Après avoir sculpté ces figures de la porte, Jean Ligier se chargea aussi d’exé­cuter la statue de saint Georges qui la surmonte. Il traita pour une somme de 1000 francs et à condition qu’on lui paierait le plomb et le fer nécessaire pour unir les diverses parties du groupe. Mais, pour un motif ou un autre, Jean Richier ne put faire l’œuvre ; on en confia l’exécution à Florent Drouin, qui fit marché le 13 février 1608 pour 1200 francs, savoir, 600 francs qu’on fournirait d’avance pour la provision de la pierre qu’il fallait acheter à Savonnières-en- Perthois ; 300 francs qu’on lui donnerait quand la besogne serait à demi faite ; 300 autres enfin à fournir quand elle serait entièrement achevée. Nos sculp­teurs d’autrefois étaient moins exigeants que ceux d’aujourd’hui. Et observons que Florent Drouin était à cette date un artiste célèbre : il avait fait en 1582 la belle Cène de l’église Saint-Èvre, actuellement au Musée lorrain ; il avait sculpté, en 1587, le tombeau du cardinal de Vaudémont, à l’église des Cordeliers, avec les quatre docteurs qui l’entouraient jadis et qui se trouvent main­tenant à la Cathédrale ; il avait orné, en 1598, de charmants bas-reliefs la seconde porte Notre-Dame. En l’honneur de ce sculpteur et de son parent Siméon, le Conseil municipal de Nancy donna, le 13 novembre 1878, le nom des Drouin à une rue voisine de la porte Saint-Georges, l’ancienne voie qui longeait le mur de Léopold et qu’on nommait jusqu’alors rue des Jardins. Et pourtant ce même Conseil municipal allait proposer bientôt la destruction com­plète de la porte Saint-Georges ! 

La façade intérieure, du côté de la ville, se composait autrefois d’une seule ouverture, arrière de deux pilastres accouplés ; en 1843, on y a percé deux petites portes latérales pour les piétons.

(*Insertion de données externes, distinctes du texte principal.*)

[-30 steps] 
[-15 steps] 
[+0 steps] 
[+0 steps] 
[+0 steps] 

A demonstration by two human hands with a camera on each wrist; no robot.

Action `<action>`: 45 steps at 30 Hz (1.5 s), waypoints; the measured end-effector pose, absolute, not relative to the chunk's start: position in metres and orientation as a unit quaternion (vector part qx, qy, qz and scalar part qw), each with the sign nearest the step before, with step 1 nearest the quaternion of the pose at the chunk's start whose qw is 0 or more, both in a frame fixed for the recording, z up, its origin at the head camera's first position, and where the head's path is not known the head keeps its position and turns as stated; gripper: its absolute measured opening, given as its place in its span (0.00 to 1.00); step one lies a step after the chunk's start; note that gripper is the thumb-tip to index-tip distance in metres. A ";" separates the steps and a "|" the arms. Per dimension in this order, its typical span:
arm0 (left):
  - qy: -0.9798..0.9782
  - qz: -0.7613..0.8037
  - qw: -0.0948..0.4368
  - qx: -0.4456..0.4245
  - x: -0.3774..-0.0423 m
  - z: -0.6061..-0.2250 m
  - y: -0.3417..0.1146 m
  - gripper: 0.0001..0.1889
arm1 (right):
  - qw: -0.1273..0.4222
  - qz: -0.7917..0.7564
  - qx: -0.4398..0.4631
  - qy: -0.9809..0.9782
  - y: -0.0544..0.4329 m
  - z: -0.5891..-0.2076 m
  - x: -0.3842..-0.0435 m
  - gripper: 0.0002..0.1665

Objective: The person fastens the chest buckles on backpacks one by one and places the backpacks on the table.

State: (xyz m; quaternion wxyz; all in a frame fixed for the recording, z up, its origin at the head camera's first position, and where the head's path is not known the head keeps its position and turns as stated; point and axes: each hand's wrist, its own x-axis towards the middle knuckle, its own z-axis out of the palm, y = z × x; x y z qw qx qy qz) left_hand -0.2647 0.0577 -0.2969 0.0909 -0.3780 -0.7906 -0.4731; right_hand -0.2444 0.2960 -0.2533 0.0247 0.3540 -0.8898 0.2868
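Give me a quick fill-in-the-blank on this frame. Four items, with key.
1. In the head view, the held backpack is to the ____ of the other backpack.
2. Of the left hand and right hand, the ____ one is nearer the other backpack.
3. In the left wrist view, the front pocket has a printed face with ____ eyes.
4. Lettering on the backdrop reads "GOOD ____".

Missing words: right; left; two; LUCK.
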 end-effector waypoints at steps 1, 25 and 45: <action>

Au-dessus de la porte, on a construit une salle éclairée de deux belles fenêtres que surmontent des frontons triangulaires, et protégée par un toit très élégant. Jadis, sur un écusson, entre les deux fenêtres, étaient sculptées les armes de Lorraine. On accède à celte salle par un vaste escalier sur la rue Drouin, au sud de l’hôtel de la Petite-Chartreuse. Cette salle a une certaine importance dans l'histoire de Nancy. Quand, le 24 juillet 1739, le roi de Pologne eut cédé à la ville les bâtiments qui dépendaient des trois portes de la Ville-Neuve, on installa ici les classes des écoles chrétiennes ; en 1831, une des premières écoles mutuelles y eut son siège. Le Cercle du travail y a tenu pendant un certain temps ses séances et il y est revenu, après avoir séjourné pendant quelque temps dans la porte intérieure de la Craffe.

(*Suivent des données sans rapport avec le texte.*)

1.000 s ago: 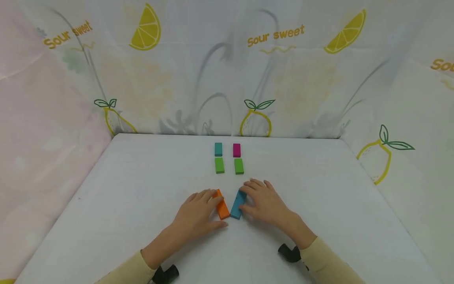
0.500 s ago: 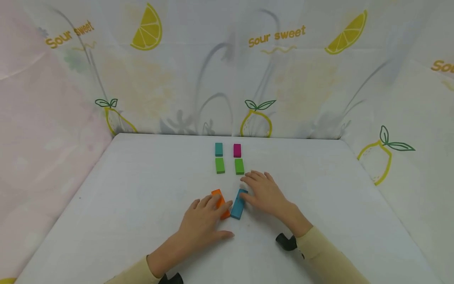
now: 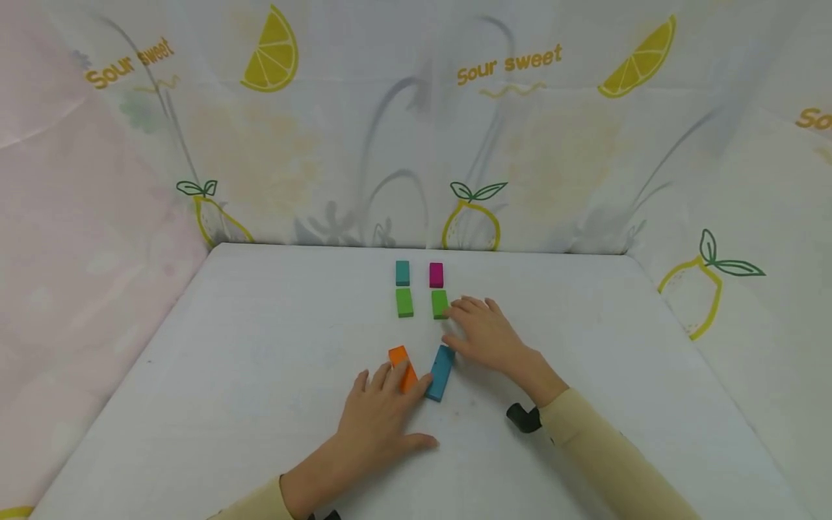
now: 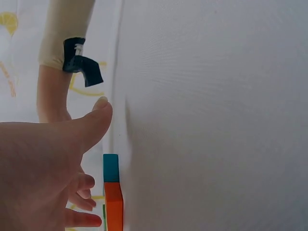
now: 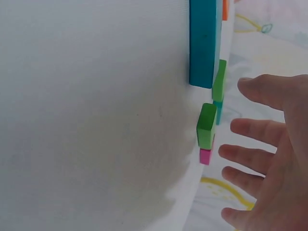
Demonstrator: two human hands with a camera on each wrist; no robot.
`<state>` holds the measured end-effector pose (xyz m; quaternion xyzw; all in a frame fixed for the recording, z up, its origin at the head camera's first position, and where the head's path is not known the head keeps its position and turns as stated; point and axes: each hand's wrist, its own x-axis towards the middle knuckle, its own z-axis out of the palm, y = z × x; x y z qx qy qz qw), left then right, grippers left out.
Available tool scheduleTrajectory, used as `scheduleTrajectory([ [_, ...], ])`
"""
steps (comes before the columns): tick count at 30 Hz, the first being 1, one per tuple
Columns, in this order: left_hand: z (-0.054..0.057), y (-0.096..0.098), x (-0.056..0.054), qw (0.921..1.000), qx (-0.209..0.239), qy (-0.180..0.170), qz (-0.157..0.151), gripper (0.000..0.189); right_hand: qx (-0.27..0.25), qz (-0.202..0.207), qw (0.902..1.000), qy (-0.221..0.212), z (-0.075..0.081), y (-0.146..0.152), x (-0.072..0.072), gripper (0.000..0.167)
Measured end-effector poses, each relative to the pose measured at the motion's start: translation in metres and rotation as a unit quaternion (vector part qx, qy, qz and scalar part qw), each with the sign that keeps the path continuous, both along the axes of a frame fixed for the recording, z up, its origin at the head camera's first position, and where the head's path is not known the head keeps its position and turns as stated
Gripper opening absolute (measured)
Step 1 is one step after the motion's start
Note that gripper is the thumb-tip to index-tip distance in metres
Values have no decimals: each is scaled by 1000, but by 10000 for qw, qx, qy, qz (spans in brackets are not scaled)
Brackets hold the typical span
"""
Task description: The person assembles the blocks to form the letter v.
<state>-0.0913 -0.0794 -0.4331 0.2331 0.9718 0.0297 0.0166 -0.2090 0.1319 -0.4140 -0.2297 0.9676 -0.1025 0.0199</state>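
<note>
An orange block and a longish blue block lie slanted on the white table, their near ends close together. My left hand hovers low over the orange block with its fingers spread, partly hiding it; whether a fingertip touches it I cannot tell. In the left wrist view the thumb stands out, away from the orange block. Beyond the blue block is my right hand, fingers loosely extended by the right green block. In the right wrist view that hand holds nothing, and its fingers are apart from the green block.
Farther back, a left green block lies in front of a teal block. A magenta block lies behind the right green one. A lemon-patterned cloth hangs along the table's far edge.
My right hand has left the blue block and moved forward toward the right green block. The left hand has shifted slightly right and nearer, its fingers spreading over the orange block.
</note>
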Motion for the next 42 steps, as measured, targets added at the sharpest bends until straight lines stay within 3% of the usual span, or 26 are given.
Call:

Les deux portes Saint-Georges sont reliées par une voûte en briques, de grande envergure. Jadis sous cette voûte se trouvaient toutes sortes de bâti­ments parasites des corps de garde, un logement pour le concierge ; ils ont été enlevés peu à peu. Des trottoirs ont été établis pour les piétons ; et, sous cette forteresse que gardaient jadis les soldats lorrains, retentissaient naguère encore les sifflets du tramway.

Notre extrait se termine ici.